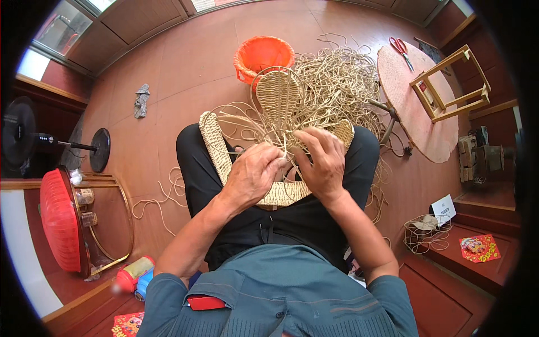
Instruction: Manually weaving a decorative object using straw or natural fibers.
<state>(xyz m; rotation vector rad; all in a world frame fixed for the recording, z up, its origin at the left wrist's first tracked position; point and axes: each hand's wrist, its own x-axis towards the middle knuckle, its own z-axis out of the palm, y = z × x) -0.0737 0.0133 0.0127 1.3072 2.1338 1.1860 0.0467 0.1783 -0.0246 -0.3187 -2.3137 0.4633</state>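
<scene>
On my lap rests a U-shaped frame (213,143) wrapped in tan woven cord, its lower bar (281,195) across my thighs. A rounded woven panel (279,92) stands up at its far middle, with loose cord strands (238,119) fanning out from the panel's base. My left hand (257,171) is closed, thumb and forefinger pinching strands of cord in front of the panel. Close beside it, my right hand (323,160) has its thumb and bent fingers apart, fingertips right by the same strands. The crossing point of the cords is partly hidden by my fingers.
A large heap of loose cord (339,84) lies beyond my right knee, near an orange bucket (264,53). To the right, a round board (393,84) carries red-handled scissors (400,50) and a small wooden frame (446,106). A black fan (22,135) stands left.
</scene>
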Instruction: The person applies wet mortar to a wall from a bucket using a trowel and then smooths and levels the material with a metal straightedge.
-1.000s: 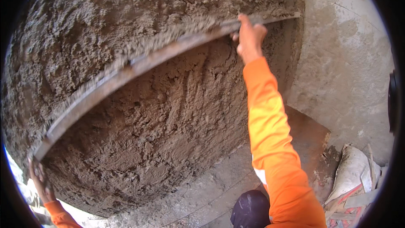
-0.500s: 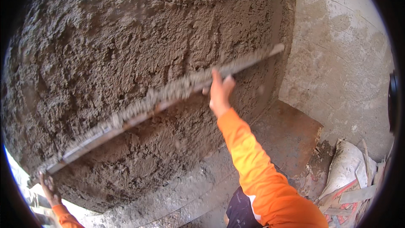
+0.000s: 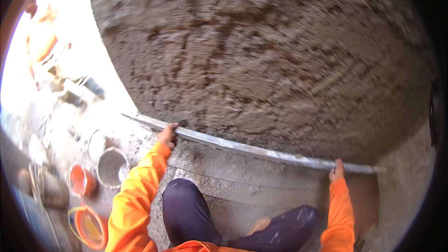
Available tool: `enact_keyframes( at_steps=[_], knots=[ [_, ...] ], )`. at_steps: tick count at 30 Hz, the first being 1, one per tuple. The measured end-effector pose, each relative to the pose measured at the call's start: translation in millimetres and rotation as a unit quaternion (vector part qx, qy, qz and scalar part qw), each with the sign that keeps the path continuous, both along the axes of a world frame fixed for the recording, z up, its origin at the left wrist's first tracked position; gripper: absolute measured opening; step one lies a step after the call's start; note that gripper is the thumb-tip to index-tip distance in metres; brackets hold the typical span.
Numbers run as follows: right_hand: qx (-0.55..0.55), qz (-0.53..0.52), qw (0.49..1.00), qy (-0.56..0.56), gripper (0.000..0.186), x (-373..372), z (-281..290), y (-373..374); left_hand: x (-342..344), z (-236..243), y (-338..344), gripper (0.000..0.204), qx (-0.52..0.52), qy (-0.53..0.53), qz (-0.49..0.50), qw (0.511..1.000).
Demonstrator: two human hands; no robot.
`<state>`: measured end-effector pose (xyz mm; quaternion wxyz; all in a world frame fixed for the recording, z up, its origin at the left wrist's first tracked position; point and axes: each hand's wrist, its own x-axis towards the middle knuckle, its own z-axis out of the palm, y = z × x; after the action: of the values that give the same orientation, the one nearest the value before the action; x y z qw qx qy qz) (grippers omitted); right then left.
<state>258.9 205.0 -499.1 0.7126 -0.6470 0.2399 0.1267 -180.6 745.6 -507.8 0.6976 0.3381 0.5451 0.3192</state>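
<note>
A long grey metal straightedge (image 3: 252, 149) lies across the foot of a wall covered in wet, rough brown plaster (image 3: 261, 56). My left hand (image 3: 167, 135) grips the straightedge near its left end. My right hand (image 3: 336, 171) grips it near its right end. Both arms wear orange sleeves. My knees in dark trousers (image 3: 186, 205) show below, bent low over the concrete floor (image 3: 242, 191).
At the left stand a grey mortar-caked bucket (image 3: 112, 168), a small orange bucket (image 3: 81, 180) and an orange ring-shaped container (image 3: 88, 226). Another person in orange (image 3: 42, 37) is at the bright upper left, blurred. Bare grey wall (image 3: 406, 186) shows at the right.
The straightedge has travelled down the plaster from high on the wall to its foot, and turned from rising rightward to sloping down rightward. My view dropped and swung left; my knees now show.
</note>
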Motion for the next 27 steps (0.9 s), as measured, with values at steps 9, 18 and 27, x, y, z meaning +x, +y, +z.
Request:
enact_keyframes(
  at_steps=[9, 18, 27],
  knots=[
    [0.269, 0.063, 0.916, -0.29, 0.037, 21.6, 103.9, 38.2, -21.4, 119.1, 7.5, 0.03, 0.194, -0.149, 0.186, 0.952],
    [0.098, -0.023, 0.967, -0.233, 0.041, -41.4, 220.6, 128.1, -22.4, 215.0, 49.1, 0.026, 0.115, -0.057, 0.321, 0.938],
    [0.03, -0.042, 0.973, -0.225, 0.046, 54.9, 434.5, 31.6, 23.6, 422.4, -28.6, 0.019, 0.088, -0.073, 0.273, 0.955]
  ],
)
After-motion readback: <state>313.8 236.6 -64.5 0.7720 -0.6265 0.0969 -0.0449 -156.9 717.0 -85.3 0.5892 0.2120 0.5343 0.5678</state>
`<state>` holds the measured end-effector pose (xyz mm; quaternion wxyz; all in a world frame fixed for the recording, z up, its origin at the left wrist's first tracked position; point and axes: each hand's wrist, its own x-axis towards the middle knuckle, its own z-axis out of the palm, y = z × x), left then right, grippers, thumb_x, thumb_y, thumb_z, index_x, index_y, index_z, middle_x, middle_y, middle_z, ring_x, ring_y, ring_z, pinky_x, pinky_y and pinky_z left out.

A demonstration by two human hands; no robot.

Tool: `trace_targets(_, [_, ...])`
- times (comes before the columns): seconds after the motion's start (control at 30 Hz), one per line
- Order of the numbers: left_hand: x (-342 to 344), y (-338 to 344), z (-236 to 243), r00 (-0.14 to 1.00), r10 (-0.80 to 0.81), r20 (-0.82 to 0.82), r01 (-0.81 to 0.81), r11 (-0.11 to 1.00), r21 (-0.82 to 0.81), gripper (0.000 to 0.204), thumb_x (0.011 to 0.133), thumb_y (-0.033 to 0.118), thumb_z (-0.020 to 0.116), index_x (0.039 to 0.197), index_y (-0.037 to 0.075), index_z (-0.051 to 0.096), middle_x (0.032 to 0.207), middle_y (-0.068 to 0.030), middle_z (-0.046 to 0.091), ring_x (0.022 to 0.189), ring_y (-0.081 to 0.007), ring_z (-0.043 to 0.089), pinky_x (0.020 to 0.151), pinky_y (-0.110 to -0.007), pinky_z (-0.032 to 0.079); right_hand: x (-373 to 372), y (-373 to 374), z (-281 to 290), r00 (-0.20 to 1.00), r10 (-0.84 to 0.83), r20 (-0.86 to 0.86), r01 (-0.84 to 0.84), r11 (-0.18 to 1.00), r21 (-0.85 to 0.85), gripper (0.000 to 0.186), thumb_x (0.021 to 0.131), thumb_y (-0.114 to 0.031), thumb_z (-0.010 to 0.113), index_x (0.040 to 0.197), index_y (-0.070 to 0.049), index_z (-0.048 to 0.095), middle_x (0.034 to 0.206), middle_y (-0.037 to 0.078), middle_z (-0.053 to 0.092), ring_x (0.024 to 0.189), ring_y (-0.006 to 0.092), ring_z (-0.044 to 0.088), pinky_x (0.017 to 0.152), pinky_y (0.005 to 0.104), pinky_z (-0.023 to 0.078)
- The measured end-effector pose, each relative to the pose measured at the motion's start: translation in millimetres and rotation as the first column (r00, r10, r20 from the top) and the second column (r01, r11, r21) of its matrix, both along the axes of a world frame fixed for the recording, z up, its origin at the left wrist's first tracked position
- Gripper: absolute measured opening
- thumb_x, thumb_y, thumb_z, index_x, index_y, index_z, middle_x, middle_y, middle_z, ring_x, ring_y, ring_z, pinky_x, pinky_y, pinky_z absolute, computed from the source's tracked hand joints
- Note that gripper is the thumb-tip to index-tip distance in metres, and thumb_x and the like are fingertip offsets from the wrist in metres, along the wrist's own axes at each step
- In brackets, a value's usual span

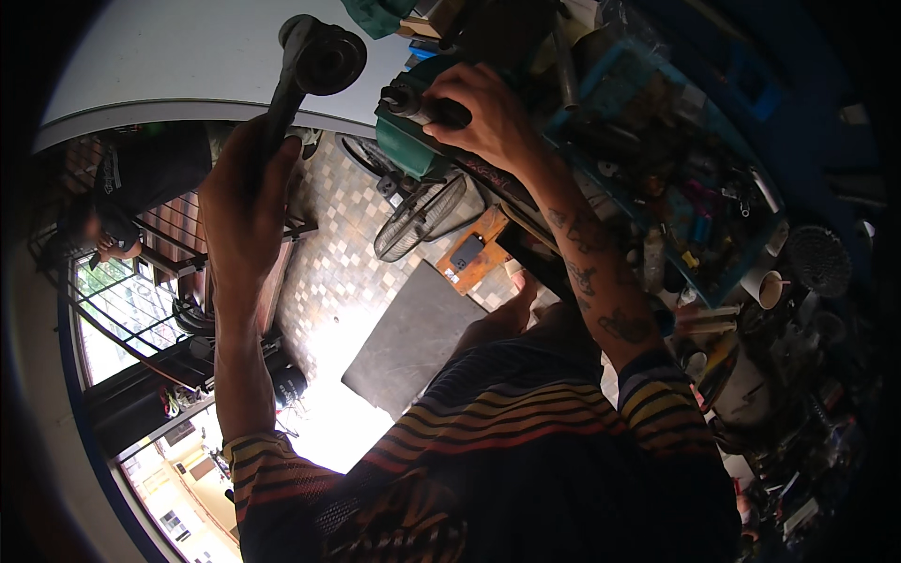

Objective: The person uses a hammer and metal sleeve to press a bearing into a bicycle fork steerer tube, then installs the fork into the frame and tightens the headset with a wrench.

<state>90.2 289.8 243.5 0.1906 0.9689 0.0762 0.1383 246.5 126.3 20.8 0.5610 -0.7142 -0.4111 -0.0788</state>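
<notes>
Hands apart, each full. Left hand (246, 202) grips dark round-headed tool (314, 64), long axis steep, head uppermost, leaning right; right hand (483, 117) clasps dark cylindrical part (410, 102), tip leftward, gap between.

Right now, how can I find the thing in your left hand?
Find the pale surface at top left. Just below, the left hand grips a dark bar. Its round head sets it apart from the stubby piece in the right hand.
</notes>
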Motion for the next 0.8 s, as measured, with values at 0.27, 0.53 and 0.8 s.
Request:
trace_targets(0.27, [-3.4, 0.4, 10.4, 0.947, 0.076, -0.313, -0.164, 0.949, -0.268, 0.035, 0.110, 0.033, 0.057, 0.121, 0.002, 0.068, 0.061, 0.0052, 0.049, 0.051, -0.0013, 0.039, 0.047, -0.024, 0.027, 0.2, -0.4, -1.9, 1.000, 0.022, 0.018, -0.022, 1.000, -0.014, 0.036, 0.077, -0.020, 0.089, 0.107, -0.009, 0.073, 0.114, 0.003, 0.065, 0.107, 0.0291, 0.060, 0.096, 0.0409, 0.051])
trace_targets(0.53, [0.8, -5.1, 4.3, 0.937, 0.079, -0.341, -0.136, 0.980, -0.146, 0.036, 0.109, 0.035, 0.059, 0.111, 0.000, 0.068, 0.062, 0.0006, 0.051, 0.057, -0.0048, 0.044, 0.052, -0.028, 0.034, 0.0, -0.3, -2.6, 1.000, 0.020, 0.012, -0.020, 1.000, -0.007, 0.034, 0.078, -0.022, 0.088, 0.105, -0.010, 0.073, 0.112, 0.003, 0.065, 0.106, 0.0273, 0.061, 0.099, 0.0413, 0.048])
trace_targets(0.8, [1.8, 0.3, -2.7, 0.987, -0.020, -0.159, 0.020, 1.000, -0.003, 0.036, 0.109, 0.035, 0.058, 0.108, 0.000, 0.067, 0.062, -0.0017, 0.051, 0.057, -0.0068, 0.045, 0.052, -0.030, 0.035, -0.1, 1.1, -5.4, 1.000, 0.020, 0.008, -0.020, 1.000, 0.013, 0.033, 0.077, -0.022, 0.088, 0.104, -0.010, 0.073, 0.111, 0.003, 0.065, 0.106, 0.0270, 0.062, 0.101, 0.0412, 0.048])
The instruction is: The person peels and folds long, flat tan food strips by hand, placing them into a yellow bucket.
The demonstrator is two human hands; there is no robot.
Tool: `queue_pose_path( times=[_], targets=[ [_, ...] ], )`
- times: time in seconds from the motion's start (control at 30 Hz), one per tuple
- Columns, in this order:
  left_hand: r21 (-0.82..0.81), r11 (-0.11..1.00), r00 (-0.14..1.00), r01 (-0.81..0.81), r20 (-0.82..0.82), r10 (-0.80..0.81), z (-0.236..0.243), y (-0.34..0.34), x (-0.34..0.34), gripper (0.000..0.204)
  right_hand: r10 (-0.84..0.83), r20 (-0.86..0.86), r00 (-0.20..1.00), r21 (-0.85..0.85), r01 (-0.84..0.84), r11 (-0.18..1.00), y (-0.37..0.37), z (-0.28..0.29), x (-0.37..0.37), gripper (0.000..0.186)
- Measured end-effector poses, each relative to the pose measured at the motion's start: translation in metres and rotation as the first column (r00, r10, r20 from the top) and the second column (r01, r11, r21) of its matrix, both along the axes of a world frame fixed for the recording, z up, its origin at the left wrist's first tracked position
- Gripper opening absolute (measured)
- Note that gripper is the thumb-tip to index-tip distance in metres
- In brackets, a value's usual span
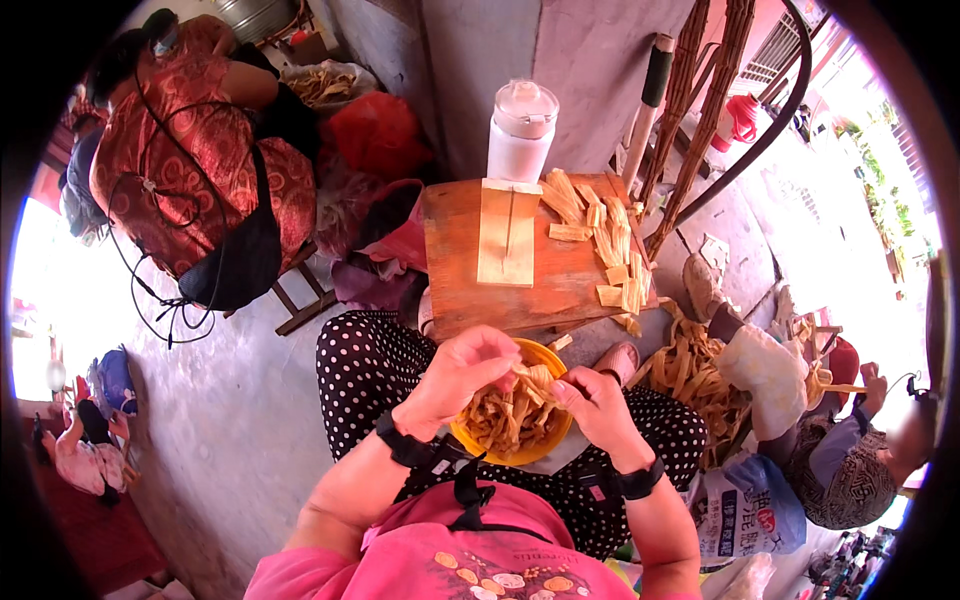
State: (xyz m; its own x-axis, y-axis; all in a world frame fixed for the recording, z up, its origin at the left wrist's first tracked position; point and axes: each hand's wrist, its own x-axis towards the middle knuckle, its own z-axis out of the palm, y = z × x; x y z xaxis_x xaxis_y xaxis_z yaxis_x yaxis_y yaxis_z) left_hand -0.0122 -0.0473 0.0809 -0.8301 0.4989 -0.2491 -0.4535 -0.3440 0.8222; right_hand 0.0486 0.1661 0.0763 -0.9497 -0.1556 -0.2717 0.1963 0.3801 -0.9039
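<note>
A yellow bowl full of pale tan strips rests on my lap, between my knees in black dotted trousers. My left hand curls over the bowl's near-left rim, fingers pinched on a strip. My right hand sits at the bowl's right side, thumb and fingers closed on the same bunch of strips. Just beyond stands a low wooden table with a pale wooden block and several cut strip pieces along its right side.
A white lidded bottle stands behind the table. A person in a red patterned top sits at upper left. Another person crouches at right beside a heap of strips. Canes lean against the wall.
</note>
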Motion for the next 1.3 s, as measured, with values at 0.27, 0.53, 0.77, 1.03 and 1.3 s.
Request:
queue_pose_path(
  times=[0.27, 0.53, 0.77, 1.03, 1.3],
  targets=[
    [-0.506, 0.784, 0.836, 0.359, -0.199, -0.511, 0.014, -0.016, -0.014, 0.025, 0.113, -0.380, 0.918, 0.235, -0.023, 0.972, -0.013, 0.034, -0.005, 0.018],
    [-0.593, 0.759, 0.525, 0.267, -0.571, -0.631, 0.032, -0.011, -0.019, 0.043, 0.253, -0.289, 0.923, 0.286, -0.169, 0.943, -0.012, 0.039, -0.008, 0.013],
    [-0.647, 0.704, 0.425, 0.294, -0.571, -0.702, 0.044, -0.004, -0.039, 0.025, 0.230, -0.368, 0.901, 0.238, -0.148, 0.960, -0.018, 0.044, -0.009, 0.011],
    [-0.201, 0.824, 0.800, 0.530, -0.202, -0.565, 0.000, -0.014, -0.034, 0.018, 0.180, -0.293, 0.939, 0.229, -0.114, 0.967, -0.011, 0.039, -0.001, 0.015],
    [-0.077, 0.899, 0.867, 0.431, -0.241, -0.436, 0.007, -0.012, -0.026, 0.023, 0.052, -0.225, 0.973, 0.020, -0.048, 0.999, -0.026, 0.038, -0.016, 0.013]
  ],
)
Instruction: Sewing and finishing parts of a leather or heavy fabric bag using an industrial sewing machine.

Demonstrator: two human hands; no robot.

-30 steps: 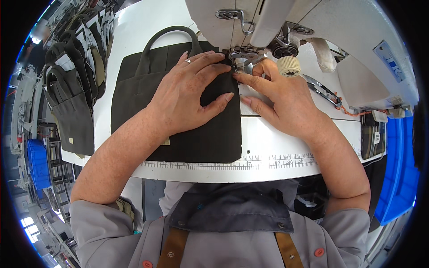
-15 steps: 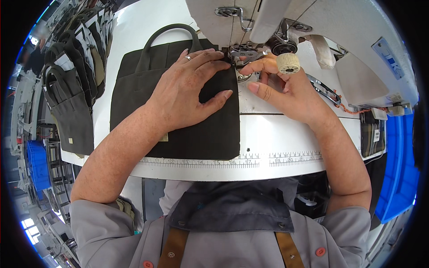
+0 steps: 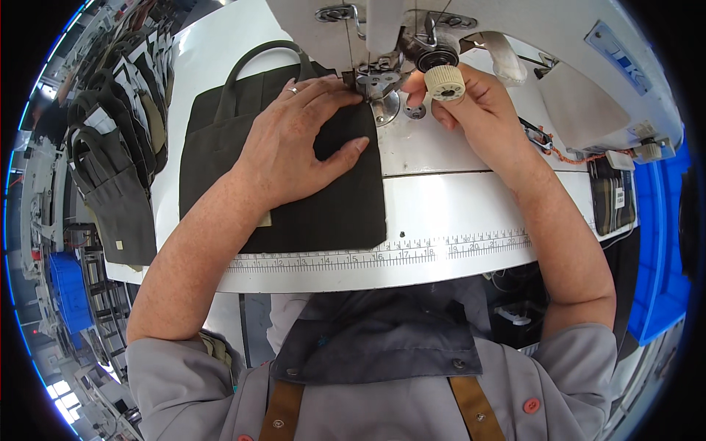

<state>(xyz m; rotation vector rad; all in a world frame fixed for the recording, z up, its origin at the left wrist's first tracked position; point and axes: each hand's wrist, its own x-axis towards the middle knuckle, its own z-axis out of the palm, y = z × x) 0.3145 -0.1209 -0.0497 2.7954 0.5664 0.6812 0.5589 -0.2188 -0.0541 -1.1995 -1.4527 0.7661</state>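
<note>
Evidently part-finished: dark fabric bag piece [image 3: 331, 209] on the white table [image 3: 456, 206], edge beside the presser foot [image 3: 379, 82].
My left hand [image 3: 290, 143] lies flat on the piece, fingers loosely together, thumb spread; my right hand [image 3: 482, 110] curls partly behind the ribbed cream knob [image 3: 445, 82], so I cannot tell whether its fingers pinch anything. The curved handle [image 3: 257, 51] appears fitted; whether edge stitching remains cannot be confirmed. Fabric looks matte and closely woven, roughly rectangular with a softened lower corner, against the glossy table.
</note>
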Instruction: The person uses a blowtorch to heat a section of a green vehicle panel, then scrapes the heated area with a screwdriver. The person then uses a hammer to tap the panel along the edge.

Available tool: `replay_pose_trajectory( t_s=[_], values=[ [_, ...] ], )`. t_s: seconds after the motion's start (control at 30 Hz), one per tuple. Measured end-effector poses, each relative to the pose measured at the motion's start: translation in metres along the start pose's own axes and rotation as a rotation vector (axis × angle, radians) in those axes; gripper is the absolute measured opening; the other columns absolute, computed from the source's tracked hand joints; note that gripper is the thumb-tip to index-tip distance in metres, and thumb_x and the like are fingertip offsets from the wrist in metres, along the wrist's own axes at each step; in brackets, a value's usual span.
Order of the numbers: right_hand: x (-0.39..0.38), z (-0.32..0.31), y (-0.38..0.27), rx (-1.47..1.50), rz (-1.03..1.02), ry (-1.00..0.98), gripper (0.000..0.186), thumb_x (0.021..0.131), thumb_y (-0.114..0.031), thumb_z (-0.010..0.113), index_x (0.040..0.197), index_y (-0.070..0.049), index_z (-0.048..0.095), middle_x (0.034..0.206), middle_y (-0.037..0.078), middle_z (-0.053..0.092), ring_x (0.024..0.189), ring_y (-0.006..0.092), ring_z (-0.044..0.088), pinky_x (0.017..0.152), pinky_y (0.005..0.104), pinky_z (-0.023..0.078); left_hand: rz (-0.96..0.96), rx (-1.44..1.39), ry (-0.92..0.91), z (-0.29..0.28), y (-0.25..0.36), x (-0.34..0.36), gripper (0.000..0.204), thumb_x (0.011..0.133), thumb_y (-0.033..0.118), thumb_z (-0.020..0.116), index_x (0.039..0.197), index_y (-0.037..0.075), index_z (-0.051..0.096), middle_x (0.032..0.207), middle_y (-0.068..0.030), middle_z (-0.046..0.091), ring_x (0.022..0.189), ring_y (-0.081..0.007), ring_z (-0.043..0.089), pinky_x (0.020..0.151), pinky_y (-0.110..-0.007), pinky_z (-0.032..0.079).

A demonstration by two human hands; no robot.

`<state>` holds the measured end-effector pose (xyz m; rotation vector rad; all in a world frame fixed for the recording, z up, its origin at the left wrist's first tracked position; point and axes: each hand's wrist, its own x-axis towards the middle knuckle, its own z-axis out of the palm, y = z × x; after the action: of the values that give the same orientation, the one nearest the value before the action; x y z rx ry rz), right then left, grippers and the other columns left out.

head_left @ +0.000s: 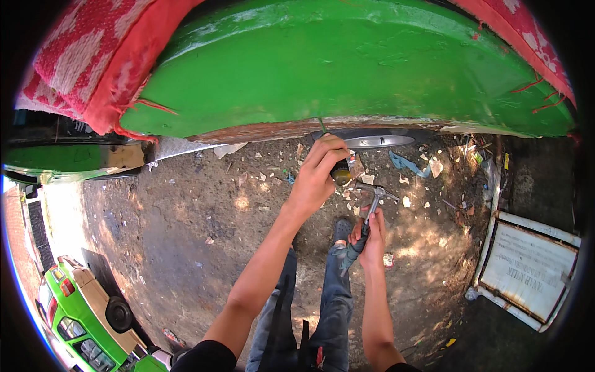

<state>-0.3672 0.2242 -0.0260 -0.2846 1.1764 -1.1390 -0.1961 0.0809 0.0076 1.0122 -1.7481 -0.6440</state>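
Observation:
My left hand [315, 175] is closed around a screwdriver-like tool with a dark and amber handle [341, 175]. Its thin shaft [321, 126] points up at the rusty lower edge of a green car body panel [322, 68]; whether the tip touches is unclear. Lower and to the right, my right hand [372, 239] grips a hammer [374, 201] by its handle, which is wrapped in greenish material. The metal hammer head has one blunt end and one narrower end. The blunt end sits close beside the amber handle end.
Red-and-white patterned cloth [80, 56] drapes over the panel. A dark part with a silver oval [378, 141] lies below its edge. Paint flakes and a blue strip [409, 163] litter the dirt. A framed white sign [530, 268] lies right; a green vehicle [83, 316] stands left.

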Motion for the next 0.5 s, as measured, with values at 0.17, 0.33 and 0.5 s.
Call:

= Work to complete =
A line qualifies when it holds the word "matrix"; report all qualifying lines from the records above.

= Response =
- The measured end-effector pose, each relative to the pose measured at the motion's start: translation in millimetres and rotation as the first column (r00, r10, r20 from the top) and the second column (r01, r11, r21) of its matrix, both along the axes of a world frame fixed for the recording, z up, its origin at the left wrist's first tracked position
- Measured end-effector poses, each relative to the pose measured at the motion's start: translation in metres and rotation as the first column (r00, r10, r20 from the top) and the second column (r01, r11, r21) of its matrix, both along the axes of a world frame fixed for the recording, z up, its origin at the left wrist's first tracked position

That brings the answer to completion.